A proficient programmer is able to think on three levels of abstraction: low, mid, high:

pyramid of programming

Programmers who think on the lower level are analytical and can read code like a compiler does. They are detail oriented and know how primitive operations work in their programming language of choice. When they find a bug, they are able to pause their feature-building enthusiasm and dig deep into lower-level code until they uncover the root cause of that bug. An example question that samples your low level knowledge is: in which cases does JavaScript create a scope for variables? Got stuck with that question? No problem, we can skip it and talk about another one.

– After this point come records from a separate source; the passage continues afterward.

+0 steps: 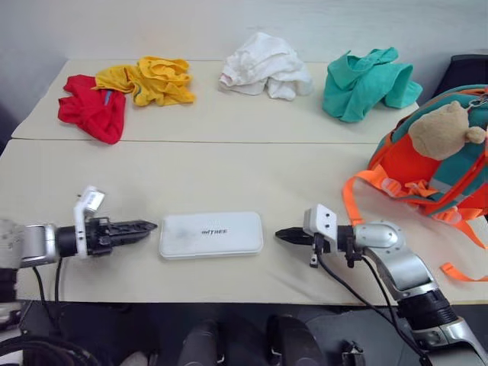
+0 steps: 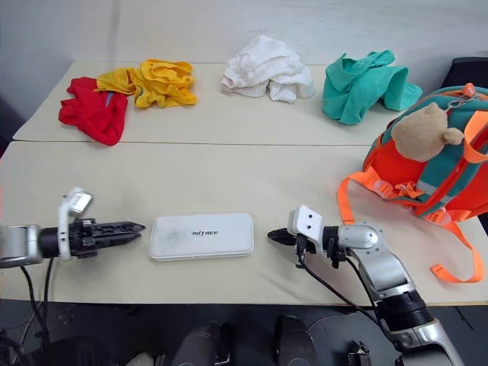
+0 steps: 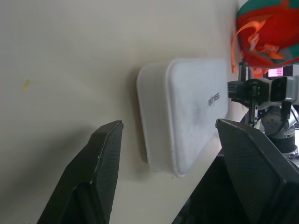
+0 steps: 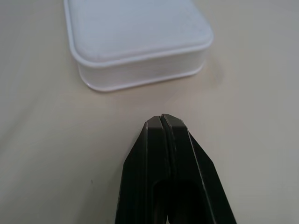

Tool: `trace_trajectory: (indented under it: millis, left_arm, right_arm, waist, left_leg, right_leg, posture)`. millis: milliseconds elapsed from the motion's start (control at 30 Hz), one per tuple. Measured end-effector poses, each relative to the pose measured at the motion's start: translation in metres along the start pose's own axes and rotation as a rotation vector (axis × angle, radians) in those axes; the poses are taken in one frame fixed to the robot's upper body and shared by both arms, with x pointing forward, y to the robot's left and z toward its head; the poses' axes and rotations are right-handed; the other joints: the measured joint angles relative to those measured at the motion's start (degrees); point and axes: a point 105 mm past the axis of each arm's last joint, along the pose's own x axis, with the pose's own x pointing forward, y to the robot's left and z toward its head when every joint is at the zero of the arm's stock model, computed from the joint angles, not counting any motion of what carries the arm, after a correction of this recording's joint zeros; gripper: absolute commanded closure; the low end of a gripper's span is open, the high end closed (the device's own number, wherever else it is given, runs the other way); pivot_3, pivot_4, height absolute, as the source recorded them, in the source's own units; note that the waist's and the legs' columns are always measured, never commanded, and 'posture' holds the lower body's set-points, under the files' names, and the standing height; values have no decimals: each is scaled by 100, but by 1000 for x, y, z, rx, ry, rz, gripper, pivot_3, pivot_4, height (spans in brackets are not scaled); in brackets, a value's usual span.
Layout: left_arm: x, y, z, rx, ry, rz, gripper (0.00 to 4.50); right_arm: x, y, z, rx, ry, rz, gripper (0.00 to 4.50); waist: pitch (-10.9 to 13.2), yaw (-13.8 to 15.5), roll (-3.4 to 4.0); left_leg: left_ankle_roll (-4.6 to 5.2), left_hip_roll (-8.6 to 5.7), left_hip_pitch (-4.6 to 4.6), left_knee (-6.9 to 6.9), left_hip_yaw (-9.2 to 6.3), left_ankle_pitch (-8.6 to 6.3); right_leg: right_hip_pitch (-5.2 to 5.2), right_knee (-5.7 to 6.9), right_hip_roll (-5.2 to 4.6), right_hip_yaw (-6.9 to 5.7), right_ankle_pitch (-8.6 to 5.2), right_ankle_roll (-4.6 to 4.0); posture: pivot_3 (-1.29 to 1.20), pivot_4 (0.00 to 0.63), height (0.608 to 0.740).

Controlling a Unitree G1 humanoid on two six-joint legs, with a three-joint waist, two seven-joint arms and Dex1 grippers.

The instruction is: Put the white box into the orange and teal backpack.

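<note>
Box [image 1: 211, 234] lying flat at lower centre of the head view, untouched on the table [image 1: 229, 175], between my two grippers. Left gripper [image 1: 145, 226] just off its left end, fingers spread wide in the wrist view; right gripper [image 1: 284, 235] pinched shut, tip just short of the right end. Backpack [image 1: 435, 164] sits at the right edge (can't see whether it is unzipped). Nothing grasped yet, so I judge pick-up, carry and insertion all remain

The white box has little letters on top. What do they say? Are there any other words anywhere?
White box: small grey lettering on the lid, too blurred to read for sure.
Orange and teal backpack: no words that can be seen.
Cloth heaps and table: no writing.
</note>
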Motion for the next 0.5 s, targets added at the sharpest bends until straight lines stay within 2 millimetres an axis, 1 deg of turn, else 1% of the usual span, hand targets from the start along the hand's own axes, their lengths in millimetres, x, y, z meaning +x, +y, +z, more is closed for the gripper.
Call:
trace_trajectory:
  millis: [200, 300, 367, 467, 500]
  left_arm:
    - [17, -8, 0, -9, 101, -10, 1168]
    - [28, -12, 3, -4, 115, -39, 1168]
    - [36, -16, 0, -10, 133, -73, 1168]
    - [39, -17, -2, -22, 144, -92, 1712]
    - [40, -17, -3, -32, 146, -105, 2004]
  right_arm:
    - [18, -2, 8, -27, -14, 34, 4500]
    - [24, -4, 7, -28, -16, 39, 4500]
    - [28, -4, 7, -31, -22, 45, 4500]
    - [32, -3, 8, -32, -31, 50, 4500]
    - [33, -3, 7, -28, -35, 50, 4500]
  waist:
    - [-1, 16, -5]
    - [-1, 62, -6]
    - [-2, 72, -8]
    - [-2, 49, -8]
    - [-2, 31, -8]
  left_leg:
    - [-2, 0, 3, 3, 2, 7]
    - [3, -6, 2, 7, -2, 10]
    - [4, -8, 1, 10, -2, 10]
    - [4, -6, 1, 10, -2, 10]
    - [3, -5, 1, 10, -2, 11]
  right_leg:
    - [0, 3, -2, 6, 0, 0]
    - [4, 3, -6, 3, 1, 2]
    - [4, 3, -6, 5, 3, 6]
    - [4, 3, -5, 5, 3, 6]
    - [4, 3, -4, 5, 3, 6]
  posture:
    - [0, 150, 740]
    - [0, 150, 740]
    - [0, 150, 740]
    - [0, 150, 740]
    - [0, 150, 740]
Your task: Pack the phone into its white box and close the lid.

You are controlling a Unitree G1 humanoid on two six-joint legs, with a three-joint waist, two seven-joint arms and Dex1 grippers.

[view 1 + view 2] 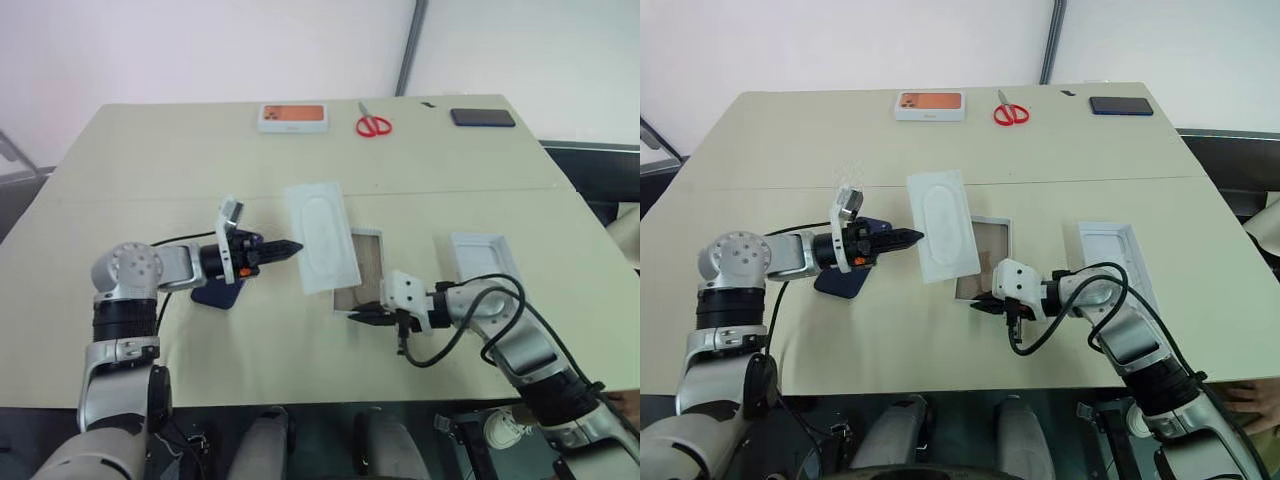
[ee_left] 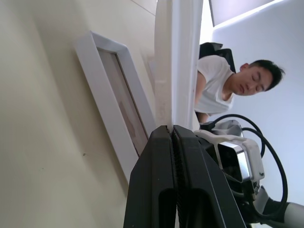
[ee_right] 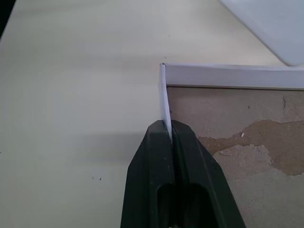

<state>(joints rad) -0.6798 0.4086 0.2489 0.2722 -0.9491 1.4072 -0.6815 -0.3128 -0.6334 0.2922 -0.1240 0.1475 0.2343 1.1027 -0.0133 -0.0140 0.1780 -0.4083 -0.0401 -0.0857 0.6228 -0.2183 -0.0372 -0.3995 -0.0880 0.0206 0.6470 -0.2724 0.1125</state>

Programmers who think on the middle level are doers and know they have a mission. They can imagine the software ready and plan their course of action. They know how to reuse existing libraries and integrate them in order to build features. They know how to use frameworks and libraries. They understand that business has goals and limited time, and they get things done. An example question on mid-level knowledge would be: how would you go about creating a currency converter with frontend technologies? Can you code it now?

Programmers who think on the high level are architects and can organize code without necessarily seeing code. They know how different design patterns help achieve goals while keeping code maintainable. They have empathy and carefully consider how other programmers will appreciate the code structure when joining the project. When faced with a mid or low level problem, they stop to reconsider their overall approach. An example question for this level is: what kind of technical debt do you allow and what kind do you forbid?

The pyramid of programmers remind me of DIKW pyramid (Data, Information, Knowledge, and Wisdom):

DIKW pyramid

The four hierarchies of the pyramid are roughly mapping to different level of programers' proficiency. A person with only low level programming proficiency is only good at fixing shop-floor level bugs as data is the basic signal, symbol and fact. A person with high level programming proficiency has wisdom to build the architect of software. Because wisdom is also based on knowledge and experience. The middle level proficient programmer have the information to get things done, but are constantly dependent on knowledge of others (StackOverflow or the web) when they hit bugs or technical problems, and is too young and naive to gain wisdom.

In the end, the article stressed the importance of all three level, which is also my goal of self-improvement:

The job of a software developer actually requires all three levels. Low-level programming is needed for overcoming technical obstacles and fixing bugs. Mid-level programming is vital for actually building software. High-level programming is important for troubleshooting and ensuring the future maintainability of software.